O estoicismo é uma corrente filosófica que
considera ser possível encontrar a felicidade desde
que se viva em conformidade com as leis do destino
que regem o mundo, permanecendo indiferente
aos males e às paixões, que são perturbações da
razão. O ideal ético é a apatia, que se define como
ausência de paixão e permite a liberdade, mesmo
sendo escravo.
Ricardo Reis é um poeta disciplinado, que procura o
prazer nos limites do ser humano face ao destino e
à brevidade da vida. Daí fazer a apologia da
indiferença solene diante do poder dos deuses e do
destino inelutável. Considera que a verdadeira
sabedoria de vida é viver de forma equilibrada e
serena, “sem desassossegos grandes”.

Indiferença cética e contemplativa:


Caeiro propunha-nos o saber ver; a obra de Reis sugere-
nos o saber contemplar, ou seja, ver intelectualmente a
realidade: “Sábio é o que se contenta com o espetáculo
do mundo”.
Para Reis é necessário saber apreciar, muito consciente e
tranquilamente, o prazer das coisas, sem qualquer
esforço ou preocupação. É preciso viver a sua vida em
conformidade com as leis do destino, indiferente à dor e
ao desprazer: “Segue o teu destino, / Rega as tuas
plantas, / Ama as tuas rosas. / O resto é a sombra / De
árvores alheias.”
A indiferença cética é um ato de lucidez de quem sabe
que tudo tem seu fim e de que tudo já está, fatalmente,
traçado.

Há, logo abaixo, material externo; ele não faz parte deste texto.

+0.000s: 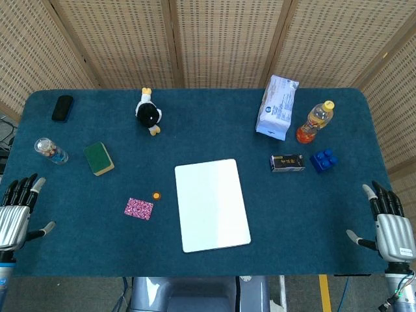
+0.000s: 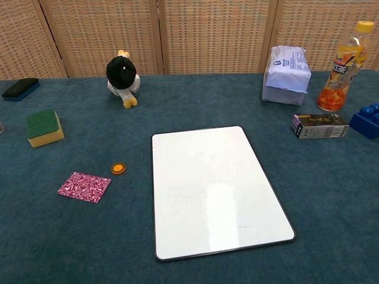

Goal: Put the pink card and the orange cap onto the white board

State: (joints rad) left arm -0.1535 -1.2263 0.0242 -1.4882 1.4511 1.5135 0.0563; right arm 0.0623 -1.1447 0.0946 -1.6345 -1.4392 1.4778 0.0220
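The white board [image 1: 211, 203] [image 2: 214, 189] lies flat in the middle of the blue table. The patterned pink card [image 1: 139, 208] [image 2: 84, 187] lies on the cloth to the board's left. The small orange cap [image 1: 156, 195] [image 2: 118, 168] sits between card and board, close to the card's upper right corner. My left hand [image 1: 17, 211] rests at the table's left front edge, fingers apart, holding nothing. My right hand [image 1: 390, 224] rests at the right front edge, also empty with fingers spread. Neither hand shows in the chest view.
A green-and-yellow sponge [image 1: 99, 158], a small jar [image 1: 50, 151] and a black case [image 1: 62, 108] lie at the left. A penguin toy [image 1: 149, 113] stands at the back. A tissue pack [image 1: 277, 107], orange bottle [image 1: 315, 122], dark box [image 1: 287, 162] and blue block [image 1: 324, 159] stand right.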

Reis, muitas vezes, considera a inconsciência ou
a distração como a melhor forma de gozar o pouco que
nos é dado. Aceita o Fatum, de olhos atentos e, com
calma lucidez, a relatividade e a fugacidade de todas as
coisas. Procura ignorar tudo conscientemente, pensando
apenas o momento, o gozo do instante. O sentimento do
tempo leva-o a considerar o instante como a duração
calculada da vivência, mas que flui continuamente.

Classicismo (intelectual e erudito):


A precisão verbal e o recurso à mitologia, associados aos
princípios da moral e da estética epicuristas e estoicas ou
à tranquilidade resignação ao destino, são marcas do
classicismo erudito de Reis. Faz dos Gregos o modelo da
sabedoria, pois souberam aceitar o destino e fruir o bem
da vida. Mas, apesar deste diálogo com a Antiguidade, há
uma angústia ou tristeza marcadamente modernas, que
se refletem no Pessoa ortónimo e em Campos.
Poeta Clássico, da serenidade, Ricardo Reis privilegia a
ode, o epigrama e a elegia. A sintaxe clássica latina,
frequentemente com a inversão da ordem lógica,
favorece o ritmo das suas ideias disciplinadas.